There is little doubt that the topic of work remains a major challenge for the Highly Sensitive Person.

Whereas I am happy to recommend the two books mentioned in this article, it's important to remember that there is no "set formula" for HSPs to find fulfilling careers-- after all, we may have "high sensitivity" in common, but we're still all unique individuals.

One of the best things we can do is to educate ourselves about our trait and be realistically aware of our true gifts and talents, as well as our limitations.

Thank you for reading this article!

If you found it useful and/or informative, please do share with others-- use the nifty social media buttons out at left. The more people know and understand about high sensitivity, the easier life becomes for ALL of us!

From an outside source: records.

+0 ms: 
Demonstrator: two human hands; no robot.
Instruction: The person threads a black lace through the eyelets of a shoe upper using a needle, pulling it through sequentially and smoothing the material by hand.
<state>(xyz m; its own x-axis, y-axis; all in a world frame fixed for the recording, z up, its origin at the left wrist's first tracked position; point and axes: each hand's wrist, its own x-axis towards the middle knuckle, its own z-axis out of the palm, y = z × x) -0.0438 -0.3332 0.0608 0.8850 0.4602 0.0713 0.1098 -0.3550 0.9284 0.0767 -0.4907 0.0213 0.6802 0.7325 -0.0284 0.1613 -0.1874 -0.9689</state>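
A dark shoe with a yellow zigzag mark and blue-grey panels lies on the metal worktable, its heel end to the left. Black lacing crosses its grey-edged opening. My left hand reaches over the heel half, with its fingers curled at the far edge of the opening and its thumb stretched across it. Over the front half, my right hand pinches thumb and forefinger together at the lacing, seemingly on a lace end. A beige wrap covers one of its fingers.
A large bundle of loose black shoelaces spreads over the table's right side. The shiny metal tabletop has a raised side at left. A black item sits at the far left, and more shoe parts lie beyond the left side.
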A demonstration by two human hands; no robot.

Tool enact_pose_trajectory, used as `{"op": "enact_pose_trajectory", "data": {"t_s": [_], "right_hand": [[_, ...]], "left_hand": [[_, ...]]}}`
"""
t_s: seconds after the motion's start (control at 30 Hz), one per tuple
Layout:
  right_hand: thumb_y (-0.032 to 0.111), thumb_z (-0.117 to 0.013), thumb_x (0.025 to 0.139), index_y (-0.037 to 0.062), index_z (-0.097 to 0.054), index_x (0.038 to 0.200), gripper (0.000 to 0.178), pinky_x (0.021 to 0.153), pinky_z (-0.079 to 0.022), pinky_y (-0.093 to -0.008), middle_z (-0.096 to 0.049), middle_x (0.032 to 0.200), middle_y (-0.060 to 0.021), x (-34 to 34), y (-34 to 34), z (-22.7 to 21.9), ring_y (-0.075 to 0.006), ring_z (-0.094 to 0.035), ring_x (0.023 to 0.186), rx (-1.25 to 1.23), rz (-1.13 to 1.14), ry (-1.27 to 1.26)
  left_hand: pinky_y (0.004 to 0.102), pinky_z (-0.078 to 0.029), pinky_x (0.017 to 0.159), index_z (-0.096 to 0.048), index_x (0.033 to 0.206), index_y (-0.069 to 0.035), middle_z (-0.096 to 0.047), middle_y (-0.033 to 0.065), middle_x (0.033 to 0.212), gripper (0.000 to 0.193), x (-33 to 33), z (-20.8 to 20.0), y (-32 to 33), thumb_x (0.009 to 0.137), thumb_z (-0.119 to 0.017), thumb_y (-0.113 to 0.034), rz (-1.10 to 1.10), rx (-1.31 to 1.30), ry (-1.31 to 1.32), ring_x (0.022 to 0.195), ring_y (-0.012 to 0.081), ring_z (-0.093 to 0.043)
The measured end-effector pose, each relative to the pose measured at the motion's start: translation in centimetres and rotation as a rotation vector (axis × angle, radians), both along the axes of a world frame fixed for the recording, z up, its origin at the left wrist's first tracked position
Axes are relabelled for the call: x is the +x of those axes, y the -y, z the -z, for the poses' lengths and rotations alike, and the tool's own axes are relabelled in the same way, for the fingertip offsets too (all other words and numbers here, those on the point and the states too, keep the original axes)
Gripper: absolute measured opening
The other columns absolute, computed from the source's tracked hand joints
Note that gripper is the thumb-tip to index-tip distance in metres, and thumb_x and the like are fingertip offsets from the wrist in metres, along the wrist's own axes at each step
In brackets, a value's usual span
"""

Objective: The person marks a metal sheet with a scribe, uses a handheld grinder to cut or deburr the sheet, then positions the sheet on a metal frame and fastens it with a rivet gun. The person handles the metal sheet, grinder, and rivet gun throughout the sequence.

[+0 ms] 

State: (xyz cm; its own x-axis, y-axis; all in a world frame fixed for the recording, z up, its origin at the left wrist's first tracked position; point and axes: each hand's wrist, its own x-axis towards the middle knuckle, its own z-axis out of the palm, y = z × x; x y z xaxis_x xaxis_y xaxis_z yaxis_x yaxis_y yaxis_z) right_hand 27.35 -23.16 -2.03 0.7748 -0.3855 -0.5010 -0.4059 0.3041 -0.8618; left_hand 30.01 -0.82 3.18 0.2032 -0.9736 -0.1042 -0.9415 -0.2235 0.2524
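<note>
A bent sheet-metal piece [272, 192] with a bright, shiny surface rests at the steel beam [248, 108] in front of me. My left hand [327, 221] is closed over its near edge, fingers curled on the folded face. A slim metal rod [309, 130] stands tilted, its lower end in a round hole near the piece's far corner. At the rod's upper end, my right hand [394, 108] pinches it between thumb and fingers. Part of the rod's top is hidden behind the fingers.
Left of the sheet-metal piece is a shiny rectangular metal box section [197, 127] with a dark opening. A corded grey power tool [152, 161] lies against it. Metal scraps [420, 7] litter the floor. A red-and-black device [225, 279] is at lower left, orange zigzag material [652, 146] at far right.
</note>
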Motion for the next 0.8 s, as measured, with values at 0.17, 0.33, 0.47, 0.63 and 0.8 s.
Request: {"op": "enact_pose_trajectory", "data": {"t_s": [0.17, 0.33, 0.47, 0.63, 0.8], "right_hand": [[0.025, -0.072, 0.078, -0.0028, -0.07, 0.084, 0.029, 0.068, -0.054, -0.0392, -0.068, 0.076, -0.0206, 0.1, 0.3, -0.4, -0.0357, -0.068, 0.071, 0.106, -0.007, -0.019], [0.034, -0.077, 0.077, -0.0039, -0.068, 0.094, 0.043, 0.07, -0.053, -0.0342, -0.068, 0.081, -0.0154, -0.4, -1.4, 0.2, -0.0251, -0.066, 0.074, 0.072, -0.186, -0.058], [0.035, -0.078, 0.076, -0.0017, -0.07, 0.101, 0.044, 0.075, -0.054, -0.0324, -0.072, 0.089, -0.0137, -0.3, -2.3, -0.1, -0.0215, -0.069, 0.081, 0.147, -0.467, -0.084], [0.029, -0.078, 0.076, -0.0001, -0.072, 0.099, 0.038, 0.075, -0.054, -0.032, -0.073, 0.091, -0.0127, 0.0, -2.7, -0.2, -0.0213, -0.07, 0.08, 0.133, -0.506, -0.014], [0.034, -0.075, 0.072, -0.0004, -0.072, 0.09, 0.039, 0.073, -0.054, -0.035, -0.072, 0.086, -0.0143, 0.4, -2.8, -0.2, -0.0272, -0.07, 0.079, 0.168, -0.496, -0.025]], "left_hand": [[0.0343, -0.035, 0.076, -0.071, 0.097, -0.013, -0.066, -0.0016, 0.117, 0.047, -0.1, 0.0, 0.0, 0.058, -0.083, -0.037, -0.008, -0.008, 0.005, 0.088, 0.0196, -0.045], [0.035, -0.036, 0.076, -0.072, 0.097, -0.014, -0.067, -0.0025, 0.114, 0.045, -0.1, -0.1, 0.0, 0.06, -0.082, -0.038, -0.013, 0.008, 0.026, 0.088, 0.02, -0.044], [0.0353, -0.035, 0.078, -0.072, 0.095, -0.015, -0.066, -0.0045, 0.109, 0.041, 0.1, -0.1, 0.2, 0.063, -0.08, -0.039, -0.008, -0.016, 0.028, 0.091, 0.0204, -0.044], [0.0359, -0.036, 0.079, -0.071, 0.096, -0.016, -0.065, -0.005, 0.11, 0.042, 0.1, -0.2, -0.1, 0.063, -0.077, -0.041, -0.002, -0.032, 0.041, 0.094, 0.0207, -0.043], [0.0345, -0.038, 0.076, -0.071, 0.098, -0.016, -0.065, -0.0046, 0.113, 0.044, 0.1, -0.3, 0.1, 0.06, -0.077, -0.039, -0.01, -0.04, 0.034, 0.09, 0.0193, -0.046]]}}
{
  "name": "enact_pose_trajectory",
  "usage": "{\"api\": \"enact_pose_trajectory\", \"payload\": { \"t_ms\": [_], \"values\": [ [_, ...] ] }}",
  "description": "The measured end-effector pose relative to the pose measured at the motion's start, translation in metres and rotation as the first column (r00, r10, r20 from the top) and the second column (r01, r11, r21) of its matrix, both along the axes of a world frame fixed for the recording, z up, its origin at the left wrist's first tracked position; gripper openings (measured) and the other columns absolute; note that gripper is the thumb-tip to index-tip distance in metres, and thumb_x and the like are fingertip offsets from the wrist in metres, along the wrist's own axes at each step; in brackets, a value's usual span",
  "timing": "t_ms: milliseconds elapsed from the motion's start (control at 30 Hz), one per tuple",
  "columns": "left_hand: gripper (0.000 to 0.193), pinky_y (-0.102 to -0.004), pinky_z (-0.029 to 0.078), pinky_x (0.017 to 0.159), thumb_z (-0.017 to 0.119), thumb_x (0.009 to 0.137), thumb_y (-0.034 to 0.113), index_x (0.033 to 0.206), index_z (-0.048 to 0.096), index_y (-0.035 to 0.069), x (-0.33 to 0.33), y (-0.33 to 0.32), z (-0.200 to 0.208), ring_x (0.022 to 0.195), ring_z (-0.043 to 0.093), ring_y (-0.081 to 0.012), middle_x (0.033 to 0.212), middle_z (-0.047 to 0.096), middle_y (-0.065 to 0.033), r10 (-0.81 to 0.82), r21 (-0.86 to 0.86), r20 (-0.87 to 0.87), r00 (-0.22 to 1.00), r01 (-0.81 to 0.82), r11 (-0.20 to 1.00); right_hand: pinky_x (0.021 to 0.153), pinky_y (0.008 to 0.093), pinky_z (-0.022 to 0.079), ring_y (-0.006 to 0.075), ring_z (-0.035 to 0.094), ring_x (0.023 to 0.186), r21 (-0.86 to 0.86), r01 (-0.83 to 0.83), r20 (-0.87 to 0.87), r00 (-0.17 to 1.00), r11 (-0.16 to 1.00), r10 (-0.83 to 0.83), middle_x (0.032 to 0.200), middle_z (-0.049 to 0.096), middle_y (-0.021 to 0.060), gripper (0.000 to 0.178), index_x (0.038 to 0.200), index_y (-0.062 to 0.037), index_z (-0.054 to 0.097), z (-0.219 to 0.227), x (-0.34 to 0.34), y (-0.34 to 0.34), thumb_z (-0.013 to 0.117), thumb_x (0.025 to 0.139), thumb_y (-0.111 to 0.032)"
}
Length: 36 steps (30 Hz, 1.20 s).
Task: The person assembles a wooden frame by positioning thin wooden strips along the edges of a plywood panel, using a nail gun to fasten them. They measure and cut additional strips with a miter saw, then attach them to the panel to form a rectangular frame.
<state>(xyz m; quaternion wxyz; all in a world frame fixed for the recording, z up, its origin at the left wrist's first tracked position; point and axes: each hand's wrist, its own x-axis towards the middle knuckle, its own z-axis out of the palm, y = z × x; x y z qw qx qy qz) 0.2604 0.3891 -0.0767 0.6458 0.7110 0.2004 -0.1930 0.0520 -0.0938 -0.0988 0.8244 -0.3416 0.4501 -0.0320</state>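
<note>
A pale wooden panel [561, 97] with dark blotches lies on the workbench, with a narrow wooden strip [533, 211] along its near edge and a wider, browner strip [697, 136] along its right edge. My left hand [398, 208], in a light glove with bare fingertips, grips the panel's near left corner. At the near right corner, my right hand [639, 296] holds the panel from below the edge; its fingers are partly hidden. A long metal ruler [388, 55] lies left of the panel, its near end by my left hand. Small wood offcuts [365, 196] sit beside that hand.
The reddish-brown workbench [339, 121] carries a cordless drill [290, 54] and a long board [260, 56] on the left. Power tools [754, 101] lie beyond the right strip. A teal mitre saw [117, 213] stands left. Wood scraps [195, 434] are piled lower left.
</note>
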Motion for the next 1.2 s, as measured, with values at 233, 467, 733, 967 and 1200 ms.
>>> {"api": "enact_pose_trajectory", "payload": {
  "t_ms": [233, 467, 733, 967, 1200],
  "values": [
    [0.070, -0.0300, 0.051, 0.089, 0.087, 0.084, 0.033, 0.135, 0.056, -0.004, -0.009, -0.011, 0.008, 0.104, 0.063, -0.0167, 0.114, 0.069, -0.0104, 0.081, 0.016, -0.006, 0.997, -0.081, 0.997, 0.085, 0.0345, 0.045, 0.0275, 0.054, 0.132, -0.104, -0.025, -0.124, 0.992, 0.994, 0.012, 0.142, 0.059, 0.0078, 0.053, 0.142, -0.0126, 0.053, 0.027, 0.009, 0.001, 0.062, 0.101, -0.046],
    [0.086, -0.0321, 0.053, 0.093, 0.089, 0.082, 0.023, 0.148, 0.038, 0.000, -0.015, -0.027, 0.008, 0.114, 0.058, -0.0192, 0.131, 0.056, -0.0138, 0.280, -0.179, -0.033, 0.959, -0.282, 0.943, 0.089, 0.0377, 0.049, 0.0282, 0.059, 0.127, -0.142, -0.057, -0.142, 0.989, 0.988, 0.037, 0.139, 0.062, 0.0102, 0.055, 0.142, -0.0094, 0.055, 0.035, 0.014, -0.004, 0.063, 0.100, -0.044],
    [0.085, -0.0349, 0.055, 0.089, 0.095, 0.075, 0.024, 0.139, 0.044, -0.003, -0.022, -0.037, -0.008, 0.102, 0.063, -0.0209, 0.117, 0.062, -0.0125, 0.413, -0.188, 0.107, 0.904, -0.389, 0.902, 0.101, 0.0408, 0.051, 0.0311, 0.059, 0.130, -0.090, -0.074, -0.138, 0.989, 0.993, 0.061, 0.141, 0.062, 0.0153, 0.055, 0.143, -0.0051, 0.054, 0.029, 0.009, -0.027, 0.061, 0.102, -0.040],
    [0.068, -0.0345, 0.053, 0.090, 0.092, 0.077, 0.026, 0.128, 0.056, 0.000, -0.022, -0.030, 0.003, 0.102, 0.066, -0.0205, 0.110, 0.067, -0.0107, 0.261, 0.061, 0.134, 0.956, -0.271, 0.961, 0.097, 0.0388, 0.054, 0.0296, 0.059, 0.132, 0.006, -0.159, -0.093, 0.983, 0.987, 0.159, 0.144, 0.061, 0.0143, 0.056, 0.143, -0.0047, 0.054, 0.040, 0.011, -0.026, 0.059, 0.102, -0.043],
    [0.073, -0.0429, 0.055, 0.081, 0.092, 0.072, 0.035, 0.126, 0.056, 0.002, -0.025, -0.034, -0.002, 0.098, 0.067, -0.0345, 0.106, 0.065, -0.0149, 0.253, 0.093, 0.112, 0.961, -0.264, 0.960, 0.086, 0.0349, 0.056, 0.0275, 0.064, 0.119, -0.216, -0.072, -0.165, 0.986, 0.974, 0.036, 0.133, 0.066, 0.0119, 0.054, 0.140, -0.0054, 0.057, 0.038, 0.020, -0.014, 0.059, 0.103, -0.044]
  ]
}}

As an HSP, how is YOUR work life? Have you found a "Calling," or does work remain a struggle? Leave a comment and share your experiences!

Ann on June 20, 2018:

I left my job after 31 years at the same company. It has been just over a year since I left and cannot find the courage to look for another job. I worked at a dental lab were production was more important than quality. I feel my last job ruined my self esteem and am so scared to face ridicule again!

Jill on May 23, 2017:

Working as a high school teacher is very challenging for an HSP because of the high number of interactions with people, the lack of control over your surroundings and work circumstances and the conflict inducing nature of the work. Burnout is a real risk.